Flutter has its own testing framework built in — it's actually quite good for unit and widget testing. For integration testing, Flutter's test library lets you run tests on emulators or real devices. The challenge with Flutter and visual regression is that Flutter renders everything on its own canvas — it doesn't use platform UI components. So traditional screenshot comparison tools work fine at the pixel level, but semantic understanding tools like Applitools might not recognize Flutter widgets as buttons or dropdowns the way they recognize native or web elements.
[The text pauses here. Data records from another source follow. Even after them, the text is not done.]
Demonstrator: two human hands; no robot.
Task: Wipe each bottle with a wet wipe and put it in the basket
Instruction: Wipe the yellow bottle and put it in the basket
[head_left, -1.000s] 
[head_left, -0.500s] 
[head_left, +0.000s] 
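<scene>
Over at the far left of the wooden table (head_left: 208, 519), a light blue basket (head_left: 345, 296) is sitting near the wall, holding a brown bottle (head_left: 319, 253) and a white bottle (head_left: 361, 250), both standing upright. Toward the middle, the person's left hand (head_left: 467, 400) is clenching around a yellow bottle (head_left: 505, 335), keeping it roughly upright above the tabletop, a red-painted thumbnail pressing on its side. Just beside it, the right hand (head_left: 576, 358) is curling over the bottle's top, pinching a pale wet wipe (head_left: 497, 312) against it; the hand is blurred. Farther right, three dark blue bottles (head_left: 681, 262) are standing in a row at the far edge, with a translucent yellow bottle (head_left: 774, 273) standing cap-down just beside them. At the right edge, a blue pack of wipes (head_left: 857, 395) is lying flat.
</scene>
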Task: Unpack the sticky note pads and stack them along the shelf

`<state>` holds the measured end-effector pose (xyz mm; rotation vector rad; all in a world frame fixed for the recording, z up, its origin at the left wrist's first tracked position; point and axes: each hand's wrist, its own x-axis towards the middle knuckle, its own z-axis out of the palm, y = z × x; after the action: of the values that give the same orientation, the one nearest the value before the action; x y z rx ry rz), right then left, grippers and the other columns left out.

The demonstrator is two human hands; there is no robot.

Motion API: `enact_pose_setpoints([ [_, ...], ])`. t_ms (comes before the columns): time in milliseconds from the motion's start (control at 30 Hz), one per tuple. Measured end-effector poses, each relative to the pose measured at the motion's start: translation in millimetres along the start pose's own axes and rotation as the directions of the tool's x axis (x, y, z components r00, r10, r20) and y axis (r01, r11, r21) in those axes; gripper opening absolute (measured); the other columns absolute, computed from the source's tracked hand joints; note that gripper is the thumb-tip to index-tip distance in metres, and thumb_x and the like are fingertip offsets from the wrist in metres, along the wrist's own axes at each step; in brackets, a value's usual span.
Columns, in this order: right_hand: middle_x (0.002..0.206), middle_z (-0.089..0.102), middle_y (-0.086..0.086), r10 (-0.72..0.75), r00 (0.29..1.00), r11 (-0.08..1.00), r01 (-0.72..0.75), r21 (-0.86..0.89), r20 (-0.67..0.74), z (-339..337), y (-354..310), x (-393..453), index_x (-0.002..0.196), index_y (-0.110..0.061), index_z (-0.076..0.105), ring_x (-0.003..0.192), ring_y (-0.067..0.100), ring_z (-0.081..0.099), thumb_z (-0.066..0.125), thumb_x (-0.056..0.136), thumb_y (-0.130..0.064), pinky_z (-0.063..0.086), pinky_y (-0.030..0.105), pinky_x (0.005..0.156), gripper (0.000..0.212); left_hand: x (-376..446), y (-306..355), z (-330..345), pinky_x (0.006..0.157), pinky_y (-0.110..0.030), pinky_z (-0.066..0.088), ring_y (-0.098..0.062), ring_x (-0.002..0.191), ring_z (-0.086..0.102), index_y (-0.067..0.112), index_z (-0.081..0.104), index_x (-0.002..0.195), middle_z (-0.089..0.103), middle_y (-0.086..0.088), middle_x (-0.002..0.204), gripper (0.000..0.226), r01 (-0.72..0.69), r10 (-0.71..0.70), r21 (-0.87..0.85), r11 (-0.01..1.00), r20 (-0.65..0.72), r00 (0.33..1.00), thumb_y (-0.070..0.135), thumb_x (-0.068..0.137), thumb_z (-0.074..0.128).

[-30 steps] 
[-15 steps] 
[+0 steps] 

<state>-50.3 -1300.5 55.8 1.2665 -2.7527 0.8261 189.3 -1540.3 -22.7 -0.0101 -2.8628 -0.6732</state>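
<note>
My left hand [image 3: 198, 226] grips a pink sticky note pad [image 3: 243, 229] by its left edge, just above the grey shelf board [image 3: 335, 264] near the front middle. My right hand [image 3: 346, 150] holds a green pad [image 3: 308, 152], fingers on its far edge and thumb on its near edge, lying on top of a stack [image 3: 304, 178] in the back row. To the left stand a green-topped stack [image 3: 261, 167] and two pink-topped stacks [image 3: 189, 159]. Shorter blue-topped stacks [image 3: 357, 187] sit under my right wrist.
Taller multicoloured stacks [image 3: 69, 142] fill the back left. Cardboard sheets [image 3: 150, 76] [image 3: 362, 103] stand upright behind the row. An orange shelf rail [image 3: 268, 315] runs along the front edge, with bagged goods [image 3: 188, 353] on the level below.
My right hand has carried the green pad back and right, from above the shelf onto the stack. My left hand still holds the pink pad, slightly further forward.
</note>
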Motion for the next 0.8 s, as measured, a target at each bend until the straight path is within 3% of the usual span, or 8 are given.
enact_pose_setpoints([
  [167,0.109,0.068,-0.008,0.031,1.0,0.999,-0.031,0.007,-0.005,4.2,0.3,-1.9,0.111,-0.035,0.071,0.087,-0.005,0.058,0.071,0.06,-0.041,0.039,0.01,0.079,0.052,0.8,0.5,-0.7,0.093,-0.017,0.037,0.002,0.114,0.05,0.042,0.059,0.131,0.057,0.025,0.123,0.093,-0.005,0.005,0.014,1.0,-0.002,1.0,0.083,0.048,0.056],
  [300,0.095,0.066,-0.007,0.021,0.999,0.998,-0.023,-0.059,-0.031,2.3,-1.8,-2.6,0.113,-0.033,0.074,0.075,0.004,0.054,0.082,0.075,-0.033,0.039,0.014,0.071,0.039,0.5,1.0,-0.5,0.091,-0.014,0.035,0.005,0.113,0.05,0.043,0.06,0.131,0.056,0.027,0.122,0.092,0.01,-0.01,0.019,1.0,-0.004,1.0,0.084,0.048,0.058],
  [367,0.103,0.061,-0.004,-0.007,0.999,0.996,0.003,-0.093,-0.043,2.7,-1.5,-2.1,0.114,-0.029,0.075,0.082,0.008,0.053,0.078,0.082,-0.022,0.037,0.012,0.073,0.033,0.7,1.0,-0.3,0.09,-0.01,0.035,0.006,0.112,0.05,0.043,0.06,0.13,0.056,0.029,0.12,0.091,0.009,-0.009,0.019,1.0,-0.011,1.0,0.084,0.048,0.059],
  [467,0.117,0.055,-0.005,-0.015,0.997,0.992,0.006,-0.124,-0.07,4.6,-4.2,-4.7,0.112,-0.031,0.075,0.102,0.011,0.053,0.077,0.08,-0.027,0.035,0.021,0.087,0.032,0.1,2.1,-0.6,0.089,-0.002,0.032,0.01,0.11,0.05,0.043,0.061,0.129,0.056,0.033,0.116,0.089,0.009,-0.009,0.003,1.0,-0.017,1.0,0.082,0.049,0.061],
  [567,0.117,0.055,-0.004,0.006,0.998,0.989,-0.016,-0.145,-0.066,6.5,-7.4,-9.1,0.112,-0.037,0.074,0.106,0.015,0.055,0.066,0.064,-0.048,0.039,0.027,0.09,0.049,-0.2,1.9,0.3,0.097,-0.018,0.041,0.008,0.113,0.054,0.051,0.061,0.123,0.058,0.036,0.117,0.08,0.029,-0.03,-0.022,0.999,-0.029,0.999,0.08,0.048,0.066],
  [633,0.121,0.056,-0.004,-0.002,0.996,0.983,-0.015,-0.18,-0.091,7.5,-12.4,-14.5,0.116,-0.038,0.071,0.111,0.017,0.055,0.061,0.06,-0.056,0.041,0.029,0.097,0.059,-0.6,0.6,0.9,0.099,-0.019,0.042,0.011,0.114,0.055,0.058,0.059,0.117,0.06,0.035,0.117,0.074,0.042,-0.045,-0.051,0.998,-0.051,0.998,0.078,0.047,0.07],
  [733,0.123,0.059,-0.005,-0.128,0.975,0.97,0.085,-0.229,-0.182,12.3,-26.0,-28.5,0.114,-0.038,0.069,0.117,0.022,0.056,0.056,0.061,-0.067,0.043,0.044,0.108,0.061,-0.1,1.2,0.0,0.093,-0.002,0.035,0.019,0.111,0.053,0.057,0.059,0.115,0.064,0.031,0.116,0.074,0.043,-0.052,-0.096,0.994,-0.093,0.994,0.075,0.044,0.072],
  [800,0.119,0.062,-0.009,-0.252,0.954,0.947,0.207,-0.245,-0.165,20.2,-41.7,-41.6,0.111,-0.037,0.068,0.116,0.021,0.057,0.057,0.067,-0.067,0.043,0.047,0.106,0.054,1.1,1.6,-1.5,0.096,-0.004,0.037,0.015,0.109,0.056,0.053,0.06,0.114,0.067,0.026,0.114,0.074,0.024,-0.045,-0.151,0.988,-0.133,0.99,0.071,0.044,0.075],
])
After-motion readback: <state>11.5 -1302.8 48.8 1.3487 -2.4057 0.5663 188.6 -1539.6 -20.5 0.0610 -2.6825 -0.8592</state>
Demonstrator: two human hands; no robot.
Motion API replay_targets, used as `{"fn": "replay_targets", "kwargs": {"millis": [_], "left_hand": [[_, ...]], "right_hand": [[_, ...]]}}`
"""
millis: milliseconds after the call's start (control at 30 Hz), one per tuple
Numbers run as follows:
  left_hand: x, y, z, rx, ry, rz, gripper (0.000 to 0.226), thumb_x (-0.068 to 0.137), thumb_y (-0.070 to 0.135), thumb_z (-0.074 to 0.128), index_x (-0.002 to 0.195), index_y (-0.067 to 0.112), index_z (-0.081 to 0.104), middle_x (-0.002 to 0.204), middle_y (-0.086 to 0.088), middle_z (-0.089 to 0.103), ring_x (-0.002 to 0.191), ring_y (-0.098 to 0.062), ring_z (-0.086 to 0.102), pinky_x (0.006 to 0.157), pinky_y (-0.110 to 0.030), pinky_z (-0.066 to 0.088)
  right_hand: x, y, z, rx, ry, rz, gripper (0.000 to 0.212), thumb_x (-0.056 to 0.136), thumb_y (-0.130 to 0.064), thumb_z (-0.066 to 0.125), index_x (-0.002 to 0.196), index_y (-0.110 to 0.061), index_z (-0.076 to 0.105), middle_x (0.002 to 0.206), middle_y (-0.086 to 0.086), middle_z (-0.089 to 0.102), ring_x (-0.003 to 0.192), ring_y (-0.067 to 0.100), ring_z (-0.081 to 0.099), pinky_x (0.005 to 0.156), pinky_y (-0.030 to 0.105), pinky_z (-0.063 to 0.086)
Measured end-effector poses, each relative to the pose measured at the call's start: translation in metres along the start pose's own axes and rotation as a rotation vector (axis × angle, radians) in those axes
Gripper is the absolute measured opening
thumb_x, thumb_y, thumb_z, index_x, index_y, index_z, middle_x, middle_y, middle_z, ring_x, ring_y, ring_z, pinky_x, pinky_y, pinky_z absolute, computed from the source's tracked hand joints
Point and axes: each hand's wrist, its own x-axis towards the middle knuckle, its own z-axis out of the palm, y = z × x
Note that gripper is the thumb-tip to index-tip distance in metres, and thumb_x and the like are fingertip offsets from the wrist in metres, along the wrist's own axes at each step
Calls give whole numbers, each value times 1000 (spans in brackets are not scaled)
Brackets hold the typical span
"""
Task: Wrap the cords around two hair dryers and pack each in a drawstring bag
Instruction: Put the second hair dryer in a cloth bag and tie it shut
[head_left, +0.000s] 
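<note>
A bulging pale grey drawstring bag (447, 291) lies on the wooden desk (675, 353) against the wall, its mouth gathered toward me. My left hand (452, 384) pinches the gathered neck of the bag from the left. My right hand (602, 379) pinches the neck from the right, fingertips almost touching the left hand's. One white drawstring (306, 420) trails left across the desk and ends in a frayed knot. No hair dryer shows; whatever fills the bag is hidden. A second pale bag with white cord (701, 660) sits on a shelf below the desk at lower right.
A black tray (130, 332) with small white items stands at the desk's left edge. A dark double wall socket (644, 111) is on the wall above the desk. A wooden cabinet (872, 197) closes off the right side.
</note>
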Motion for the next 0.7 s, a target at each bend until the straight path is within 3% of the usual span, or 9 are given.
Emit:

Because to the visual AI, a Flutter-rendered button is just pixels. It doesn't have the accessibility metadata or the DOM structure that the AI relies on to understand what it's looking at.

Flutter's accessibility tree is separate from its rendering, and most visual testing tools don't tap into it. There are some community efforts to bridge this — there's a package called Golden Toolkit for Flutter that does visual regression at the widget level — but it's not as mature as the web ecosystem.

If Daniel is on React Native, the path is Detox plus Applitools or Percy Mobile, running on real devices through BrowserStack or Sauce Labs. If he's on Flutter, the path is more fragmented and may require more custom work. If he's on a web app wrapped in a WebView or a PWA, Playwright plus Percy on BrowserStack real devices is the most mature path.

That's a good summary. And I want to add one more layer that I think is under-discussed. Daniel mentioned CSS standards and the idea that modern CSS should handle responsive layouts without breaking. And he's not wrong — CSS Grid and Flexbox and container queries have made responsive design dramatically more robust than the float-based layouts of ten years ago. But the bug he described — an obscured dropdown — that's rarely a CSS layout problem. It's usually a component library bug, or a custom implementation that doesn't account for viewport edge cases.

The tooling can catch the bug, but the root cause is often deeper in the component architecture.

And this is where I get excited about some newer approaches. There's a category of tools emerging that I'd call accessibility-driven testing. The idea is that if an element is properly accessible — if it has the right ARIA attributes, if it's reachable via keyboard navigation, if it's announced correctly by screen readers — it's almost certainly visible and interactable for sighted users too.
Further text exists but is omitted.